Match sum of values in each column with the corresponding column value present in trailer record
Hi All,
I have a requirement where I need to find sum of values from column D through O present in a CSV file and check whether the sum of each Individual column matches with the value present for that corresponding column present in the trailer record.
For example, let's assume for column D excluding Header and Trailer in the csv find the sum of all data records in column D and check whether that sum is equal to value present in column D in the trailer record. This same process needs to be done for all the columns from D through O.
For this I have developed one shell script which does the same (I know you experts can do it in better way instead of creating so many temp files. But as I am very new to shell scripting I have just applied my thought in my way).
This shell is behaving differently for each file, For file pf_20150127.csv it is working perfectly because the temp files which I am comparing are giving the same results, PFA the snapshot of values match (Sum_Match.jpb) in temp files.
If I execute the same script for file pf_20150325.csv, The counts does not match. The trailer record value in the original file now is being displayed with 2 decimal places and my sum output does not have decimal values. I don't understand whether it's a file problem or unix has some internal mechanism which reads files and displays values in different manner. PFA the temp file outputs of this file (Sum_mismatch.jpg).
I believe it's not a file problem, Now where is the problem in my script. How can I read and compare the sum with that of the value in the trailer record irrespective of original tariler record have decimals or whole numbers.
I have attached the actual test csv files which I have mentioned and temp files output of both files. Please help me out as I am in real help and I could not think of any other way of doing it. Please suggest if I have to change my design entirely to achieve my requirement, If yes please provide me the solution.

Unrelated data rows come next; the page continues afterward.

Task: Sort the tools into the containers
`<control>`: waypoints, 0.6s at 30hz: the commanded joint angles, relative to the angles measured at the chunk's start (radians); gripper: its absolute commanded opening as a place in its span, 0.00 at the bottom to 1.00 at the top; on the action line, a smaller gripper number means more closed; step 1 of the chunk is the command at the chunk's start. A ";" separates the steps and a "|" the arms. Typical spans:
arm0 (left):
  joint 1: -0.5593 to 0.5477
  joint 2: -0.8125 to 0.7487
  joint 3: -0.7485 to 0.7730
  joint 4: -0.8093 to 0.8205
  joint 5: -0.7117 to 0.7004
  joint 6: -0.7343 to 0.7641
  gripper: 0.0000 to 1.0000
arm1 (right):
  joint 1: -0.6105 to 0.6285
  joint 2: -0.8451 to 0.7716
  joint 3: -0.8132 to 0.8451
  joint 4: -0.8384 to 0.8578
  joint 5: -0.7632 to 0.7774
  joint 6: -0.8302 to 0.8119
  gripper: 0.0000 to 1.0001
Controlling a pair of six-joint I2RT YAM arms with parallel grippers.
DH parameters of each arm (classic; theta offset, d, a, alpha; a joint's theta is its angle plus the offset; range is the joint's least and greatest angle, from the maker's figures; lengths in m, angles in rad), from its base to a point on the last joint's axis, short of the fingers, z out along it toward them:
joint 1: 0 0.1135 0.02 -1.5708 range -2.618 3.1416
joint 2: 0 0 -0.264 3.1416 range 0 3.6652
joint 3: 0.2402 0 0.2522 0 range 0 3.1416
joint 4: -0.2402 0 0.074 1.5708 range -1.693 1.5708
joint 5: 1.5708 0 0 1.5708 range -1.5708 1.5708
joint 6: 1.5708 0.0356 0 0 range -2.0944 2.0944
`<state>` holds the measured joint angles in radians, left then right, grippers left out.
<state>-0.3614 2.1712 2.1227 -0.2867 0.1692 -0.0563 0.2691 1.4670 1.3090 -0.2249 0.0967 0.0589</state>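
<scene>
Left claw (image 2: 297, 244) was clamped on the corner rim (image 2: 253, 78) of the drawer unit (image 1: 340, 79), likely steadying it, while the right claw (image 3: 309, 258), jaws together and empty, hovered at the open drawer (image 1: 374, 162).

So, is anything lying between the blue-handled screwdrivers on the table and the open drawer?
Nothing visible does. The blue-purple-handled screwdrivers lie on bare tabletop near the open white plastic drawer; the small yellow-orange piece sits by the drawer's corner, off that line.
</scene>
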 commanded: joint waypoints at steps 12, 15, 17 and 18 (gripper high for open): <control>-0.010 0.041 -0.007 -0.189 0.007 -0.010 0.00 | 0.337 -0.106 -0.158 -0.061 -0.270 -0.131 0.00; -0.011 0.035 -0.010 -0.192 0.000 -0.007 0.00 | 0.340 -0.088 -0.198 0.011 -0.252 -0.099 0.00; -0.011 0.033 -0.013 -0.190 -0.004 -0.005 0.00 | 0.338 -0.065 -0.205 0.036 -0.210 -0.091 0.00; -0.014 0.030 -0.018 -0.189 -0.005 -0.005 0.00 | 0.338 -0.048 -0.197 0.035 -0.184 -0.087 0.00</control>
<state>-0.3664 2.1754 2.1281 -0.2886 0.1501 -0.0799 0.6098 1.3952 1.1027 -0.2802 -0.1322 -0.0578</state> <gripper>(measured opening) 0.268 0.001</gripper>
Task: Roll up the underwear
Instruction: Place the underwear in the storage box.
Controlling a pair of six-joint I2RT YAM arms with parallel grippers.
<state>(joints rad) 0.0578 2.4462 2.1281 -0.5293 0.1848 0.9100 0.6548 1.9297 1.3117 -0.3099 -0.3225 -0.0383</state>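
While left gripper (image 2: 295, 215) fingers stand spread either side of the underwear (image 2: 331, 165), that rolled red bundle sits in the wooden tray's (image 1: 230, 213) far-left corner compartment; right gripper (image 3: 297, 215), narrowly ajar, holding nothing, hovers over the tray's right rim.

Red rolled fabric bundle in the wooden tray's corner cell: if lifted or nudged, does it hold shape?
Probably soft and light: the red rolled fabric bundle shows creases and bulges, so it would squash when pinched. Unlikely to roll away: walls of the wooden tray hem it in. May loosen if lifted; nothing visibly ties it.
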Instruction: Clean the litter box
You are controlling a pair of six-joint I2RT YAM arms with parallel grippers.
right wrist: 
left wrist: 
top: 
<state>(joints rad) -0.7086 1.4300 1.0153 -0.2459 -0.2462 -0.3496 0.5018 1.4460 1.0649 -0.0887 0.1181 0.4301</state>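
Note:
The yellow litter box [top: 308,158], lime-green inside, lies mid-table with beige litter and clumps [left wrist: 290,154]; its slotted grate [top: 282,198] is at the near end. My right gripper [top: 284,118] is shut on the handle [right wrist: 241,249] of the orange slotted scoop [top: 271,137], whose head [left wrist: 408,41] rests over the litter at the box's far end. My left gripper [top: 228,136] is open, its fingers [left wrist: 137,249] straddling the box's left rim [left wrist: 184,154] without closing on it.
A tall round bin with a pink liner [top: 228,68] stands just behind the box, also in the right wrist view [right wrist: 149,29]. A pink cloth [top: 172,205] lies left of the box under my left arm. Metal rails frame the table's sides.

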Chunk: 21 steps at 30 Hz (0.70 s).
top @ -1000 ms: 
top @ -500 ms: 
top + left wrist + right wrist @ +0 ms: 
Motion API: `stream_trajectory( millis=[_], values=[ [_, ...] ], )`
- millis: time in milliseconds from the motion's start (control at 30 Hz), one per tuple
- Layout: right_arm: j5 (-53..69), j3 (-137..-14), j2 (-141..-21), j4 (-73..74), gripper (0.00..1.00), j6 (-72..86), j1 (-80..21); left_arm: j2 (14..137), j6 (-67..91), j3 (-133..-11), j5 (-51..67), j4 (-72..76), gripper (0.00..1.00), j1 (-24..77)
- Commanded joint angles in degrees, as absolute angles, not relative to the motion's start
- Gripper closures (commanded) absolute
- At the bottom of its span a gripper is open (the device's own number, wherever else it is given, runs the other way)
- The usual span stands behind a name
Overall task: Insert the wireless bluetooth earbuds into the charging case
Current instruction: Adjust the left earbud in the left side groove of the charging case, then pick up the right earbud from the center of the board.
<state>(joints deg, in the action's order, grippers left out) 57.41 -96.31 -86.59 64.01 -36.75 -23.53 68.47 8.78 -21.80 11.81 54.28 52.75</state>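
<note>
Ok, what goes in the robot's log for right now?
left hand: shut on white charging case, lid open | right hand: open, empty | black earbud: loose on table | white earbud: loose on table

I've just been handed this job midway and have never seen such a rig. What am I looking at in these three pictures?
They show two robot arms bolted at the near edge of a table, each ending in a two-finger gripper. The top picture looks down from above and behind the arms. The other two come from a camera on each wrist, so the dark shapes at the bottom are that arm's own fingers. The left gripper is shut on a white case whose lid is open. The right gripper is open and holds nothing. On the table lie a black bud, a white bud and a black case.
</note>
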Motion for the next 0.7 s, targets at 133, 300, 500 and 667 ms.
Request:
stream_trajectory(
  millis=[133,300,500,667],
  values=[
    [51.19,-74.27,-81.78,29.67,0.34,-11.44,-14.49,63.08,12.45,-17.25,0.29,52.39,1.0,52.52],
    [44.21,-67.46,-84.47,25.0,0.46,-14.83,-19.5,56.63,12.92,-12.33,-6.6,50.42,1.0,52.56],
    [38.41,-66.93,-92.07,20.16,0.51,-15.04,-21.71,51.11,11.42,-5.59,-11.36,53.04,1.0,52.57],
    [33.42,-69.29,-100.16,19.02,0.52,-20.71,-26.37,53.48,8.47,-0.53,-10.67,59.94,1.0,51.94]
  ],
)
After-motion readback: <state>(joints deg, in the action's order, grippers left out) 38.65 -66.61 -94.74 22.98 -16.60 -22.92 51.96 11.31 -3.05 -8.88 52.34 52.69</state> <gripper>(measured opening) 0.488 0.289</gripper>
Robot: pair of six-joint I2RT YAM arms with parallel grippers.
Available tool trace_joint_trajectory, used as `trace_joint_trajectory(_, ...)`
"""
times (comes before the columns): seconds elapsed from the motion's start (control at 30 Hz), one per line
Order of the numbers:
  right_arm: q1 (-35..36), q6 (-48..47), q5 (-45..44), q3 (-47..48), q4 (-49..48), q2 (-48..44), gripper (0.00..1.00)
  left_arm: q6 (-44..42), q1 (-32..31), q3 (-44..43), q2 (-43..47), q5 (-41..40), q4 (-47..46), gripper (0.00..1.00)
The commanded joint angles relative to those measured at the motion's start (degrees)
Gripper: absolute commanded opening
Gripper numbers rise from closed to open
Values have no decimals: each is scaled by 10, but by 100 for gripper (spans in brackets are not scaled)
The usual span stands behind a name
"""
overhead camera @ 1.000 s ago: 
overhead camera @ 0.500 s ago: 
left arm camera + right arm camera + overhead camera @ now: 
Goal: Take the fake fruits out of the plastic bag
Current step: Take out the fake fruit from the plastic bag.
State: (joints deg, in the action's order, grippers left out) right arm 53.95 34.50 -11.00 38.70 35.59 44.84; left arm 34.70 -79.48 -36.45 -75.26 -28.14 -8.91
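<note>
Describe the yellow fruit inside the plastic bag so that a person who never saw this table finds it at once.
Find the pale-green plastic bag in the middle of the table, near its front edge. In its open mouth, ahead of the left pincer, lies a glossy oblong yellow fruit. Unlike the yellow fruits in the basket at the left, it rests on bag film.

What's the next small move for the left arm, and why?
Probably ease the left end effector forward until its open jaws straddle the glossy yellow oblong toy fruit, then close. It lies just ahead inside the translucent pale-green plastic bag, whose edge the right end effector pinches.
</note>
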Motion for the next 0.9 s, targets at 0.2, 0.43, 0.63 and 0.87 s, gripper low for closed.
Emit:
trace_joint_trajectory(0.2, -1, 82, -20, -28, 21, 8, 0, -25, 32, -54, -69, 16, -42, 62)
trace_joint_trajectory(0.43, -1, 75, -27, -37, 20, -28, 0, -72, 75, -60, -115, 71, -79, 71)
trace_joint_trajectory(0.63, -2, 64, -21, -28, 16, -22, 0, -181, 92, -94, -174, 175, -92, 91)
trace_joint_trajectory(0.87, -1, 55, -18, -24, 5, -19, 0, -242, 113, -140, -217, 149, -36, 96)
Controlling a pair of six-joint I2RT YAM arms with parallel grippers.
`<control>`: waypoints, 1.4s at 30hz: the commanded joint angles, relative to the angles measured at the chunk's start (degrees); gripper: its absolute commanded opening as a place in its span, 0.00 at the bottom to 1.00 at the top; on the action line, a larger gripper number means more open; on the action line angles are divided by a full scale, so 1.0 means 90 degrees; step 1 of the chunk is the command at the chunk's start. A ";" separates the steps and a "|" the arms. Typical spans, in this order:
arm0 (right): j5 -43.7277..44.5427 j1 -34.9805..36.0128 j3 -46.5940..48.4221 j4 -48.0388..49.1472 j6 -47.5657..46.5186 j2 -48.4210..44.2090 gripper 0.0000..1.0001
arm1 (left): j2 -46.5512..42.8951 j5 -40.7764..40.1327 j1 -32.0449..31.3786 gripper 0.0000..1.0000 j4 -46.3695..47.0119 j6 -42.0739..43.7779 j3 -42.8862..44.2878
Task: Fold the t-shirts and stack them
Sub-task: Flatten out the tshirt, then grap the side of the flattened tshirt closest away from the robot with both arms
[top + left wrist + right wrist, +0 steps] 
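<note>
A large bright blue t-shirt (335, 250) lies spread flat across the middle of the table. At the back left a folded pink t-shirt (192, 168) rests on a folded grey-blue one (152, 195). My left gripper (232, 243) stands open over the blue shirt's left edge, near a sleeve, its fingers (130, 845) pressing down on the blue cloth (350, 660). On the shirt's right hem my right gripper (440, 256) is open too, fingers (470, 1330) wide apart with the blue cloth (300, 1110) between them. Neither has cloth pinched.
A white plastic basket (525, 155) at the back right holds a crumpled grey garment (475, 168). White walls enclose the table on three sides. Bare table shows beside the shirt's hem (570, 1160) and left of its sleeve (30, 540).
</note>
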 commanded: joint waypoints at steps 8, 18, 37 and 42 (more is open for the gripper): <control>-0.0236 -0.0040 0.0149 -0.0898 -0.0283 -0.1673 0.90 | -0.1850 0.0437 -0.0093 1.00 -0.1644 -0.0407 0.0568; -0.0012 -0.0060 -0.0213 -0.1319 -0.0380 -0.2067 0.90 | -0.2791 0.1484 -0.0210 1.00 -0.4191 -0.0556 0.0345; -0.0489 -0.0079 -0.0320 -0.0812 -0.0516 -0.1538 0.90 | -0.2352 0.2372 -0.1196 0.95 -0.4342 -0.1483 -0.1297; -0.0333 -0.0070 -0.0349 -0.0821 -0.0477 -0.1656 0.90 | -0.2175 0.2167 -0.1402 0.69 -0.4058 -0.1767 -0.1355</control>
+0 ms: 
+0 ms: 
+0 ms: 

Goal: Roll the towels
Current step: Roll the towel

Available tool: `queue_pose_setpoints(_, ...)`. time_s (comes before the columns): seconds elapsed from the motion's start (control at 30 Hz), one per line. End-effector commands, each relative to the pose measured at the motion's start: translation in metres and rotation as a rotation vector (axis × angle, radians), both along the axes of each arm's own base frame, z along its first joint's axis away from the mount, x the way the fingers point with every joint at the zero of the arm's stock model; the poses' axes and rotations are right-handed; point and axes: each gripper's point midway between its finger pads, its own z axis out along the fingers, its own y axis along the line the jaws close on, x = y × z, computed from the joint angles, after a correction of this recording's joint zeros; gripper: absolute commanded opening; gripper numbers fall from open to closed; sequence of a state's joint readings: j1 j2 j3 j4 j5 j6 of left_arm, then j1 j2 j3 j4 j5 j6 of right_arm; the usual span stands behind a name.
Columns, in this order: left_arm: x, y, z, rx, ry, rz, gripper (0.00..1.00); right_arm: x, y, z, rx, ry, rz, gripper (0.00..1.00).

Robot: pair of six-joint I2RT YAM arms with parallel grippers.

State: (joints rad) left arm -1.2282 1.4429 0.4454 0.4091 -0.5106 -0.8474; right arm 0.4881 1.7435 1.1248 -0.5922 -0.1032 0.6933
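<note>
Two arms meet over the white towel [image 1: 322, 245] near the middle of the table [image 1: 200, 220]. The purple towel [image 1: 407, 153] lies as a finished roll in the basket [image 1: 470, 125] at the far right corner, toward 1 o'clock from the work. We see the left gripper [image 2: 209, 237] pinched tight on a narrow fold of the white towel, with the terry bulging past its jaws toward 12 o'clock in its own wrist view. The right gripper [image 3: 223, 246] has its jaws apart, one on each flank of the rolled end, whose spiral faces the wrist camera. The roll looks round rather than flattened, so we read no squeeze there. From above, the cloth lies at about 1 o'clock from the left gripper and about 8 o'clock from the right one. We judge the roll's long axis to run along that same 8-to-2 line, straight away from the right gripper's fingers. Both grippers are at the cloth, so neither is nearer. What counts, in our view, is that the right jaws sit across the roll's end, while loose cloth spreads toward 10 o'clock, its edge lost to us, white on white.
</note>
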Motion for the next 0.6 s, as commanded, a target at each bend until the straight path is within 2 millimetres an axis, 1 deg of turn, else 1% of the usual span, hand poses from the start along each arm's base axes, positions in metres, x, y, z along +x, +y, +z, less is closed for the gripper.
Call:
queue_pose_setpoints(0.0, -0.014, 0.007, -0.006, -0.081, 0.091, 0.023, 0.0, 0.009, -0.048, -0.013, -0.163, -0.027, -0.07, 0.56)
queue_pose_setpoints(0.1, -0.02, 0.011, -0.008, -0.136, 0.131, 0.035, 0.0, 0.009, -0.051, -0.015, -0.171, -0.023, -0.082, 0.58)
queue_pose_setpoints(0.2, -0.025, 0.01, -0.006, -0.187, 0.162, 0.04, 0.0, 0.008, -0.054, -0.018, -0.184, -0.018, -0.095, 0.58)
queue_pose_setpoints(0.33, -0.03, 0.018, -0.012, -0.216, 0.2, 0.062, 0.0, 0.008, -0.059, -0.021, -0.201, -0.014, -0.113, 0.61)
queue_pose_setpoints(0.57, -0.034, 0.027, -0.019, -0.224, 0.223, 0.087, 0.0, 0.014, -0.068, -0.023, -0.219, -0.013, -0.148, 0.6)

I'm not sure I understand your problem correctly, but calculating column sums in a spread sheet (gnumeric) shows that in file pf_20150127.csv there's a discrepancy in column D, which this proposal
I don't get any issue with pf_20150127.csv. The sums are matching with that of trailer record.
When I execute the same shell for pf_20150325.csv it gives me wrongly. The sum which I am doing from column D through O does not output any decimal values, where as the trailer record where I am cutting from original file and creating an temp file is displaying decimal values and when i compare my sum temp file with this temp file both are not matching. I don't understand why unix is treating the earlier pf_20150127.csv file in one way and pf_20150325.csv file in another way by displaying decimal values.
I could not find the value you have quoted in your comment, from which file it is and how have you arrived at that value.
Please let me know where you didn't understand my problem, I would be happy to explain again. Please help me out.
Note: I hope you are calculating the sum of column D from D2 : D592 in pf_20150127.csv and D2 : D602 in pf_20150325.csv file. like wise we should calculate for E2:E592,F2:F592,G2:G592,H2:H592.......O2:O592 for pf_20150127.csv file and in same manner for pf_20150325.csv file
With Regards,
TPK
---------- Post updated at 10:50 PM ---------- Previous update was at 11:44 AM ----------
Hi All,
Any Updates? Please help me out.
With Regards,
TPK
Last edited by tpk; 04-24-2015 at 01:55 PM..
Reason: Correction
Let me put my requirement in short and precise, PFB my requirement and issue where I am stuck,
1. In the attached zip file, I want to read the csv files and in the csv files, I want to exclude Header and Trailer record.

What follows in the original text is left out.